Sentiu-se mal e responsável por aquela perda. Mesmo que não estivesse guiando, estava no carro e vira todo aquele sangue. Quis se desculpar, mas desistiu ao ser abordado por uma senhora e uma menininha, que perguntaram se queria sentar-se com elas. A menina disse que tinha trazido um pouco de caldo de beterrabas, um cozido de peixe e abóboras e pão. Que poderia dividir com ele. Pelo menos foi o que o capelão da vila lhe repassou. No fim das contas, desculpar-se não traria aquele pobre ser de volta a vida, então somente agradeceu e deixou-se conduzir para a roda. Muitos foram os que o abordaram para saber se estava bem. Aquilo o chocou. Nunca ninguém se importara tanto.

(Nothing to lose)

Num dado momento, todos silenciaram. O crepitar do fogo a queimar nos braseiros e nas velas pareceu encher os ouvidos do rapaz. E seu calor pareceu abraçar-lhe, acolhedor com um carinho fraternal que poucas vezes experimentara. Era quase como se Ikki tivesse regressado dos mortos. Um homem de óculos com um grande livro de capa dura escarlate nas mãos adentrou o antro comunal. Ao fitar o vívido e cáustico castanho de seus olhos, Shun sentiu como se toda a dor que lhe acompanhava fosse expulsa para bem longe. Por não suportar seu calor. E ao observar o ondular rubro de suas madeixas, teve a impressão de que voltara a ser criança, a brincar na companhia do irmão pelo jardim do orfanato aonde foram criados. Mais quente que o verão que não chegou; tão nostálgico quanto o outono que lhe escapou. Esse deve ser Dégel, o historiador... Ponderou, vendo-o pôr o livro sobre o púlpito de pedra.
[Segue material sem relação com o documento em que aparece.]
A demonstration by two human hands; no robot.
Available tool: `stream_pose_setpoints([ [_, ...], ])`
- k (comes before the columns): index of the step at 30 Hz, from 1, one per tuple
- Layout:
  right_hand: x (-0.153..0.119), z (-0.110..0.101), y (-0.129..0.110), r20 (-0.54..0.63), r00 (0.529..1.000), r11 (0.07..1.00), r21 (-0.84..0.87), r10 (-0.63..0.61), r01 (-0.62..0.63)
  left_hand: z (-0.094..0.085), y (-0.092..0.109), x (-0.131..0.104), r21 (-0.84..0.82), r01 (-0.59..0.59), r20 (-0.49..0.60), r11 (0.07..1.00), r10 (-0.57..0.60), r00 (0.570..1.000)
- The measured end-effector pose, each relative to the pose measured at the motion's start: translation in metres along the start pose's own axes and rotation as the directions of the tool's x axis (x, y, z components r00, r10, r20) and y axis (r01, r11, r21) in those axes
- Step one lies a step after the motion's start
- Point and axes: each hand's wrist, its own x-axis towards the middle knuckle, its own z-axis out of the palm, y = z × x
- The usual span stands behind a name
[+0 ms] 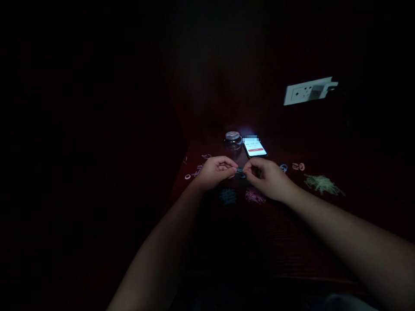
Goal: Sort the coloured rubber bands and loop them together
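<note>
My left hand (pixel 216 172) has thumb and forefinger pinched at one end of a small teal band (pixel 240 171). At its other end, the fingertips of my right hand (pixel 266 176) are pinched together. The band looks like a thin rubber band, but the dark blurs its details. Below the hands lie a teal pile (pixel 228 196) and a pink pile (pixel 255 195) of similar thin bands. A larger yellow-green pile (pixel 323 184) of them is to the right of my right hand.
A lidded clear jar (pixel 232 141) stands beyond the hands beside a lit phone (pixel 255 147). Small pale pieces (pixel 187 177) lie at left, with a blue ring (pixel 283 168) and orange pieces (pixel 301 166) at right. A wall socket (pixel 308 91) holds a plug. The dark-red table (pixel 292 242) is dimly lit.
</note>
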Motion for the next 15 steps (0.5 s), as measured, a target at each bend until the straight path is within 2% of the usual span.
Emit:
stream_pose_setpoints([
  [5, -0.001, -0.003, 0.001, 0.009, 0.998, 0.997, -0.033, -0.067, 0.067, -0.005, 0.006, -0.003, 0.017, 0.016, -0.007, 1.0, -0.015, 1.0],
  [8, -0.001, -0.005, 0.002, 0.031, 0.994, 0.992, -0.07, -0.108, 0.109, -0.011, 0.002, -0.002, 0.059, -0.004, -0.079, 0.998, 0.009, 0.997],
  [11, -0.002, -0.005, -0.001, 0.117, 0.978, 0.974, -0.125, -0.175, 0.189, -0.017, -0.006, 0.001, 0.171, -0.024, -0.163, 0.985, 0.053, 0.985],
  [15, -0.005, 0.0, -0.008, 0.219, 0.952, 0.946, -0.197, -0.215, 0.259, -0.02, -0.015, 0.003, 0.321, -0.029, -0.137, 0.946, 0.077, 0.988],
])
Perguntava-se como poderia compreender o que ele iria dizer, já que mais ninguém ali, além de Minos, parecia saber inglês, quando o estudioso começou a falar:

Nothing to gain, hollow and alone

– Muito boa noite, meus concidadãos! Espero que este Dia das Bruxas que inicia-se seja tão calmo quanto pode-se esperar que o seja – todos murmuraram algo que o japonês não foi capaz de compreender. – Não irei me demorar nesse discurso. Como bem o sabem, logo mais o reverendo Minos nos pastoreará com a sábia palavra do Pai. A mim, só resta encher seus ouvidos de história antiga e empoeirada. Espero que possam apreciar este ciclo que inicia-se com o último badalar do pêndulo, e com a presença dos espíritos hereges.
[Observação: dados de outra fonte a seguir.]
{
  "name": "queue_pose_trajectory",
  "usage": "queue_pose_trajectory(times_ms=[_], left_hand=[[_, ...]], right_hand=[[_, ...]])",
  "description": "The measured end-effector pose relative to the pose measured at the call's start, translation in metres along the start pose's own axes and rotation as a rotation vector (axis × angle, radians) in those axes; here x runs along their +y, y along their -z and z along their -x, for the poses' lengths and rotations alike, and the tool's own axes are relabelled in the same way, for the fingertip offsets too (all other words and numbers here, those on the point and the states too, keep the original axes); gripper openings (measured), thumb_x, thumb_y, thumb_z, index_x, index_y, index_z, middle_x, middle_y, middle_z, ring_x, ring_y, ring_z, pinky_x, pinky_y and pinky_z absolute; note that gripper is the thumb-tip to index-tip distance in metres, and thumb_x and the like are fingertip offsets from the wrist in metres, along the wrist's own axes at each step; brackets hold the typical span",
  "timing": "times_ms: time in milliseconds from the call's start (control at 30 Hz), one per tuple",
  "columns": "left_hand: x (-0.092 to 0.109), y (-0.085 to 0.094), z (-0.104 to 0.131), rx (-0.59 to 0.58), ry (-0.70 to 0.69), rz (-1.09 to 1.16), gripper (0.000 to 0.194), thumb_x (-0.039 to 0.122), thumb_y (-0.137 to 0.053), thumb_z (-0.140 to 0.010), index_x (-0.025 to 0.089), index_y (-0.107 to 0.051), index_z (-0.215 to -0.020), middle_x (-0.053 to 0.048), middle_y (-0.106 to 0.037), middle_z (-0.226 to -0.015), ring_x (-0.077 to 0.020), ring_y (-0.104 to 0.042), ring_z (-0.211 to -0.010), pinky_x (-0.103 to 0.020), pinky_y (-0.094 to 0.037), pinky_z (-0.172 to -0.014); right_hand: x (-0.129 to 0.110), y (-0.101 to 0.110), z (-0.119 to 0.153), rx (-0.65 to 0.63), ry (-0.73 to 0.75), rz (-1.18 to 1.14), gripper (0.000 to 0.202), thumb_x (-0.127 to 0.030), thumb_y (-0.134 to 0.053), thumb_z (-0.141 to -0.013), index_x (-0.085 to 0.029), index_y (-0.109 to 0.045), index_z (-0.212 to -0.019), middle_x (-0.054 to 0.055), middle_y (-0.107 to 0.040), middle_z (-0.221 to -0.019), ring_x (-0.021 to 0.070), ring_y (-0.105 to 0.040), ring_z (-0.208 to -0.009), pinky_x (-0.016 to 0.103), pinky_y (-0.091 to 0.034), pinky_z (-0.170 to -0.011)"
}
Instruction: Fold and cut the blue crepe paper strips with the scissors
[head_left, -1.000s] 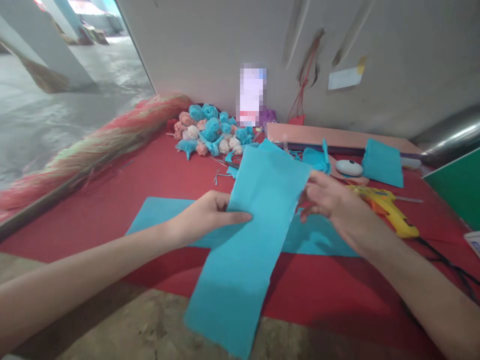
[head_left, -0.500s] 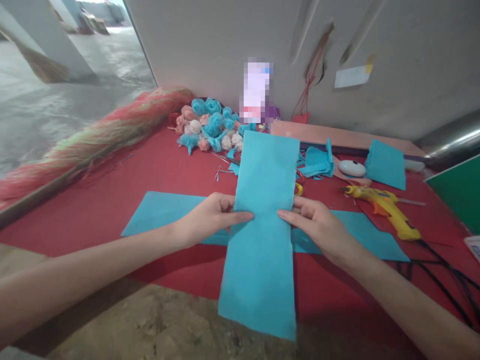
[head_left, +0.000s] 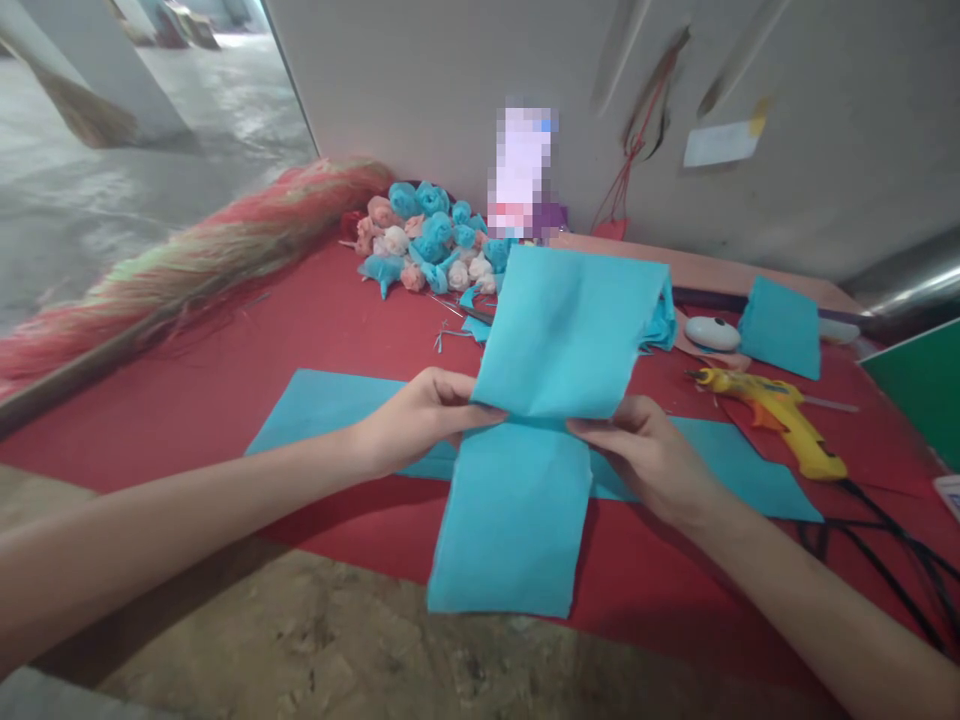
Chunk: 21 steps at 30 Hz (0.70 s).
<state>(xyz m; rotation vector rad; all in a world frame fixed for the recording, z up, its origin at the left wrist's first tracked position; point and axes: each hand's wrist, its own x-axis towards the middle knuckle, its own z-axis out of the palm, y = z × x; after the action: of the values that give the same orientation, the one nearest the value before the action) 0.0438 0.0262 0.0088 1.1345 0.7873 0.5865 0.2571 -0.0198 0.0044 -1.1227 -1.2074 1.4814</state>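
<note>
Between my hands is a strip of blue crepe paper [head_left: 510, 520], creased across its middle. Its upper part [head_left: 574, 330] leans to the right and its lower part hangs toward me past the table's front edge. My left hand [head_left: 431, 415] pinches the left edge at the crease, thumb on top. The thumb and fingers of my right hand [head_left: 645, 450] close on the right edge at the same height. Beneath, a longer blue paper strip [head_left: 330, 415] lies crosswise on the red table, its middle hidden by the held paper and my hands.
Blue, pink and white paper flowers [head_left: 435, 240] are heaped at the back. On the right lie a yellow glue gun [head_left: 780, 420] with a black cord, a white oval object [head_left: 712, 333] and a blue paper piece [head_left: 780, 328]. A broom [head_left: 187, 260] lies along the left edge.
The held paper has gone from nearly flat to bent across the middle. Its upper part has swung right, and its lower end has come up a little. Both hands still pinch the edges.
</note>
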Motion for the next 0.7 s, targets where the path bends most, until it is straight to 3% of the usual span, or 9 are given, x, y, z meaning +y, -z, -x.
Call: queue_pose_trajectory(times_ms=[300,700], left_hand=[[0.003,0.003,0.000,-0.064,0.009,0.082,0.006,0.018,-0.063,-0.066,0.015,-0.068,-0.066,-0.001,-0.067,-0.063,-0.0107,-0.061,-0.054,-0.021,-0.048,-0.054],[0.006,0.006,-0.002,-0.159,0.020,0.097,0.009,0.012,-0.053,-0.075,0.013,-0.060,-0.070,0.003,-0.055,-0.054,-0.0058,-0.053,-0.047,-0.013,-0.046,-0.043]], right_hand=[[-0.010,-0.003,0.004,-0.037,-0.037,0.077,0.023,-0.015,-0.055,-0.073,-0.028,-0.074,-0.069,-0.003,-0.066,-0.060,0.0092,-0.054,-0.052,0.022,-0.043,-0.051],[-0.009,0.000,0.004,0.076,0.026,0.199,0.024,-0.014,-0.053,-0.069,-0.026,-0.074,-0.068,-0.002,-0.067,-0.064,0.0101,-0.052,-0.055,0.024,-0.041,-0.055]])
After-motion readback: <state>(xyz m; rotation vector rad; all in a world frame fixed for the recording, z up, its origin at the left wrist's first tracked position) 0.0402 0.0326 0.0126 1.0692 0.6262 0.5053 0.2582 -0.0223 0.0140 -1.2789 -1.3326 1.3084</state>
Um som mudo de expectativa ouviu-se e Dégel desceu do altar, começando a narrar seu conto.

– Conta-se que há muito tempo atrás essa terra foi governada por um grande rei, cuja personalidade era revoltosa, mas o coração era fraco. Que em sua viuvez possuía oito filhos: seis príncipes, uma princesa e um nascido bastardo. Certa vez o rei disse: “Por Deus, eu fui honrado com os sete espíritos dos céus. Enquanto, os sete estiverem ao meu lado, nada hei de temer.” Os salões de seu castelo eram repletos de resplendor, suas colheitas eram bem servidas, seus cavaleiros eram leais, e seu povo vivia em paz. Pelo menos até que a guerra, sedenta como quem toma água salgada de uma boa golada, chegou a seus domínios, apagando o brilho de seus salões, destruindo suas plantações, bebendo do sangue de seus cavaleiros e, voraz de nula piedade e sem nunca saciar-se, provando de seu povo, instalando o mais belo terror.

“Diz-se que em meio ao tormento o príncipe mais velho, em sua juventude impetuosa, pegou em espadas e conduziu seus irmãos legítimos à batalha, respondendo com terror ao terror e com sangue ao sangue. Fazendo chorar e sofrer os amados de seus inimigos. Todavia, sua impetuosidade não era dotada de prudência e sensatez. E foi assim que perdeu a vez, e junto dela, a vida sua e a de dois de seus cinco irmãos reais.”

“A dor de perder parte de seus bens, vassalos e servos era fatigante, mas a perda de três de seus herdeiros dos quais seu primogênito acometeu brutalmente o coração do rei, que caiu doente. O quarto príncipe assumiu a regência e o comando de guerra, porém este não era um guerreiro como os falecidos irmãos nem tão impetuoso nem tão mordaz. Em sua infantilidade, fez suas tropas recuarem, esperando que o pai melhorasse e desse um rumo àquela situação sofrida. Entretanto, a situação do rei só piorava, era como se morresse junto com cada pedaço de terra manchado de rubro, a cada vida ceifada. E em sua ociosa espera o quarto príncipe perdeu a vida pela ponta da adaga de uma espiã dos adversários. Deixando a coroa nas mãos do sexto príncipe, pois o quinto, tendo escolhido o caminho do Altíssimo, não podia assumir tal fardo. O novo príncipe regente, que não passava de um rapazote, ainda menino, só sabia chorar ao pé da cama do pai, junto da irmã. E a terra continuou a sangrar e sangrar. A pequena resistência se encontrava nas mãos dos vassalos.”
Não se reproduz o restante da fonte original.